Could you copy out all the lines in the material below where the word "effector" occurs?

(Given material begins)

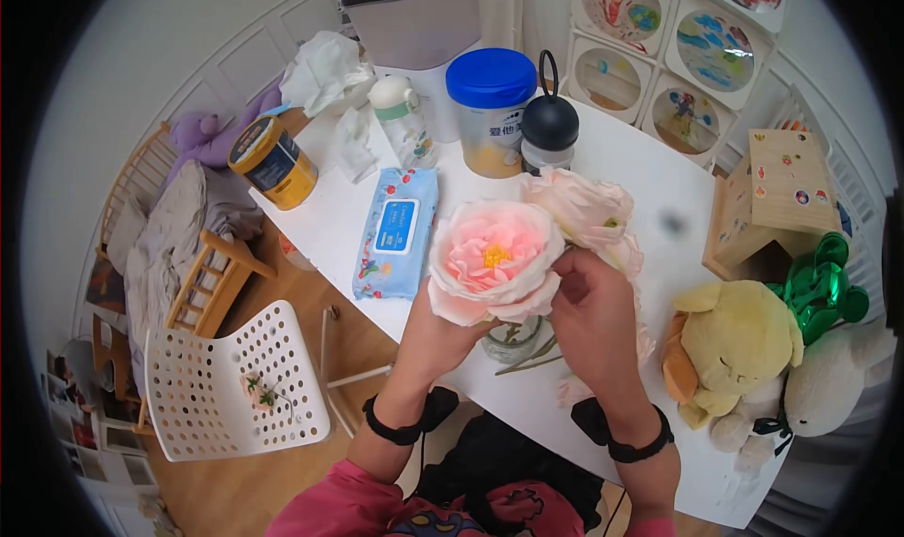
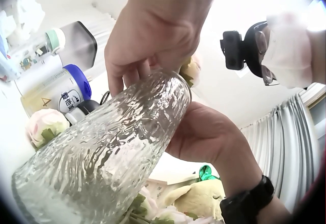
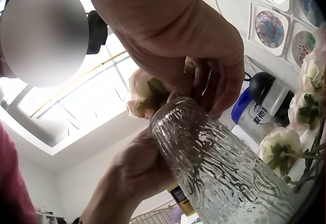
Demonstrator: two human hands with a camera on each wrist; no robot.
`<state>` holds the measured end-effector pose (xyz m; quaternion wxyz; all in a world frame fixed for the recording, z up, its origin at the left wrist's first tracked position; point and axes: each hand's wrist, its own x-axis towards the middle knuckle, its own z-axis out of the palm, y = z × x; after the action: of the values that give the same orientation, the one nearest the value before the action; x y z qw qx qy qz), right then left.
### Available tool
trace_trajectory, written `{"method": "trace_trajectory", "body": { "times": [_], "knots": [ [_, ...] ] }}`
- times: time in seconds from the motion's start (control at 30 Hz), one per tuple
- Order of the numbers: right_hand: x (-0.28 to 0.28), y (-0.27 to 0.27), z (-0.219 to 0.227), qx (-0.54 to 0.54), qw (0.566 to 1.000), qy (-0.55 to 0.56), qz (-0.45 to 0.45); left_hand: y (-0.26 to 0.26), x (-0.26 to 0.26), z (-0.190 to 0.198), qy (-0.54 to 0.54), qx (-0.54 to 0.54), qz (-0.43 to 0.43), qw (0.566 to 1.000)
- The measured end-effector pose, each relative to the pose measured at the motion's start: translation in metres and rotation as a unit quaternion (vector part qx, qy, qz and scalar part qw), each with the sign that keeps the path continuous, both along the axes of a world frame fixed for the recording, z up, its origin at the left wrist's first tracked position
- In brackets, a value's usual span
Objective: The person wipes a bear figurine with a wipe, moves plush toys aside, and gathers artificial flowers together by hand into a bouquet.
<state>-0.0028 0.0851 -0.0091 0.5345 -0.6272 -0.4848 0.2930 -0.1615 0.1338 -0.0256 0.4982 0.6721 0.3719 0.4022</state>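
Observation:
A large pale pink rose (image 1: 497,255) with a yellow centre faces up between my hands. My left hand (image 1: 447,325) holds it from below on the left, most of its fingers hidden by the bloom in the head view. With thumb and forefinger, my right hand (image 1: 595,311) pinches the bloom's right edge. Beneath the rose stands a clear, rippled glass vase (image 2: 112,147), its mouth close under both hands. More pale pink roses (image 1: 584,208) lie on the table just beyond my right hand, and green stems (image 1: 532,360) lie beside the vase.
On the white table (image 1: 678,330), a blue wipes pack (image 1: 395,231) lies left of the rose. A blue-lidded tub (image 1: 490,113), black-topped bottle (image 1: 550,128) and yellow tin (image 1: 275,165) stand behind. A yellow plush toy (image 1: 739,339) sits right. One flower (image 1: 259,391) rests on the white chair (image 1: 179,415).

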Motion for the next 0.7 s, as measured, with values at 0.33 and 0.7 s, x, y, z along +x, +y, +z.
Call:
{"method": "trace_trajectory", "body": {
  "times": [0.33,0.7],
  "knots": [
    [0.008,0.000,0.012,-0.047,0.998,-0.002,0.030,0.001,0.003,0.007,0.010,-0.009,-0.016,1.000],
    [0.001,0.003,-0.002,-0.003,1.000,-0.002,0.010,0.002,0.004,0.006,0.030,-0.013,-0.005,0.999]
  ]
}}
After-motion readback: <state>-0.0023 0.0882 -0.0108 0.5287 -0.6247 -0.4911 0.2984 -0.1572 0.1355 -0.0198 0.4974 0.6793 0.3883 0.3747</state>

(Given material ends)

Task answer ▸
`<state>` holds the measured end-effector pose (xyz m; quaternion wxyz; all in a world frame fixed for the recording, z up, its origin at the left wrist's first tracked position; point and axes: each hand's wrist, its own x-axis towards the middle knuckle, its own z-axis out of the palm, y = z × x; after the action: of the values that give the same orientation, the one nearest the value before the action; x y z qw qx qy qz), right then left.
- The measured end-effector pose, each relative to the pose measured at the motion's start: translation in metres and rotation as a unit quaternion (vector part qx, qy, qz and scalar part qw), each with the sign that keeps the path continuous, both along the axes of a world frame fixed for the recording, z up, its origin at the left wrist's first tracked position

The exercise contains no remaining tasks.